DESCRIPTION OF THE TASK:
Starting at the first line of the data, please print exactly those lines through the one that holds "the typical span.", omitting every picture.

-- Opening Marker --

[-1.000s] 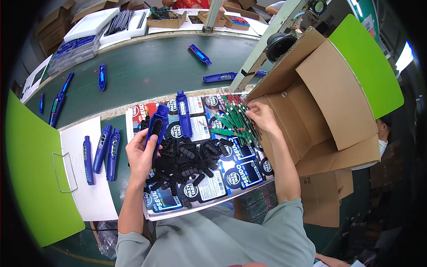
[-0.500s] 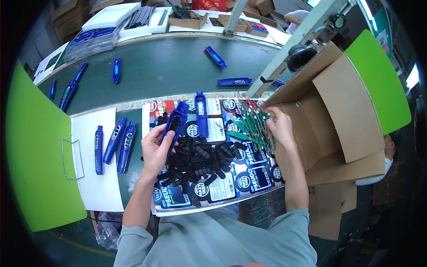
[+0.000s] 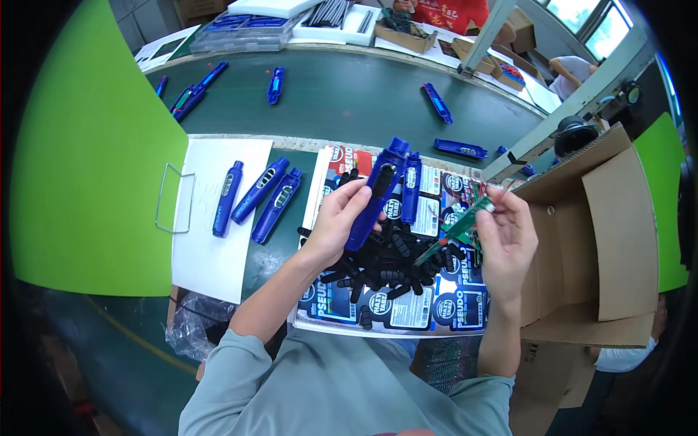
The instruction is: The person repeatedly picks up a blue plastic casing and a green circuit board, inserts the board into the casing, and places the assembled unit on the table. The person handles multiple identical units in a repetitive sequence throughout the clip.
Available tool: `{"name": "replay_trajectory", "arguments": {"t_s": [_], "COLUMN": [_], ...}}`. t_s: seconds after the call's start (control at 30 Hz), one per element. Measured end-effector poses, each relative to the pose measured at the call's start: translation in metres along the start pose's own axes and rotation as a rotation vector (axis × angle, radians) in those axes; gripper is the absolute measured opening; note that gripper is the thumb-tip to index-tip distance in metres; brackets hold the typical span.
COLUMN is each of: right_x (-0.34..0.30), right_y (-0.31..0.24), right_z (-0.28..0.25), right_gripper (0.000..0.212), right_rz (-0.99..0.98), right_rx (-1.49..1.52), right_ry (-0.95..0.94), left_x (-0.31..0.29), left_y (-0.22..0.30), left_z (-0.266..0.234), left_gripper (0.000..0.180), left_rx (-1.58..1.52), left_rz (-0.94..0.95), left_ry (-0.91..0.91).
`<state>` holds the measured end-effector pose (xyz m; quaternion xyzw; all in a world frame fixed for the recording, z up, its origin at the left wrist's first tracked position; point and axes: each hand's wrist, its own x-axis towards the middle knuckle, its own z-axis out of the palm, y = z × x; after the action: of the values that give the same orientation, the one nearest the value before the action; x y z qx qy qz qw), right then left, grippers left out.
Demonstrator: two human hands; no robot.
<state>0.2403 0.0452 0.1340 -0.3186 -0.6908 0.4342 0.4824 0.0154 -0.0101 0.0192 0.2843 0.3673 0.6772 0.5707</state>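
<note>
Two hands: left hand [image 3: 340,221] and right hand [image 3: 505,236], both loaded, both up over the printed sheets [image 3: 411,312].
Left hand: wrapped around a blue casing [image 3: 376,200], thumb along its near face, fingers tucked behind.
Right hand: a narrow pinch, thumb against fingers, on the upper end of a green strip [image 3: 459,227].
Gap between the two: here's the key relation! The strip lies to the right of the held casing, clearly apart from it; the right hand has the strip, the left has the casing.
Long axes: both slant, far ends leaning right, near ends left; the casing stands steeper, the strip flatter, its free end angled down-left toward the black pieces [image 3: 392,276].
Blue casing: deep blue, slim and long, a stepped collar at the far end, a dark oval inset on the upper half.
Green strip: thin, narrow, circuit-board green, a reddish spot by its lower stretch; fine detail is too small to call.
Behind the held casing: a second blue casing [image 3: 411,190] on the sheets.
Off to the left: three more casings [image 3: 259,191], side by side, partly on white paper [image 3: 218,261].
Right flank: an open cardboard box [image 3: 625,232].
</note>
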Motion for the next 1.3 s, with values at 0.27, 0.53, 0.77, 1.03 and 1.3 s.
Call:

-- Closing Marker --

ANSWER FOR THE TASK:
[-1.000s] 
[-0.500s] 
[+0.000s] 
The instruction is: The person repeatedly picks up a blue plastic casing and a green circuit board, inserts the board into the casing, and places the assembled unit on the table. The person handles multiple identical units in a repetitive sequence throughout the clip.
Available tool: `{"name": "replay_trajectory", "arguments": {"t_s": [_], "COLUMN": [_], ...}}`. t_s: seconds after the call's start (control at 30 Hz), one per element. Measured end-effector poses, each relative to the pose measured at the call's start: translation in metres along the start pose's own axes and rotation as a rotation vector (axis × angle, radians) in those axes; gripper is the absolute measured opening; note that gripper is the thumb-tip to index-tip distance in metres; brackets hold the typical span.

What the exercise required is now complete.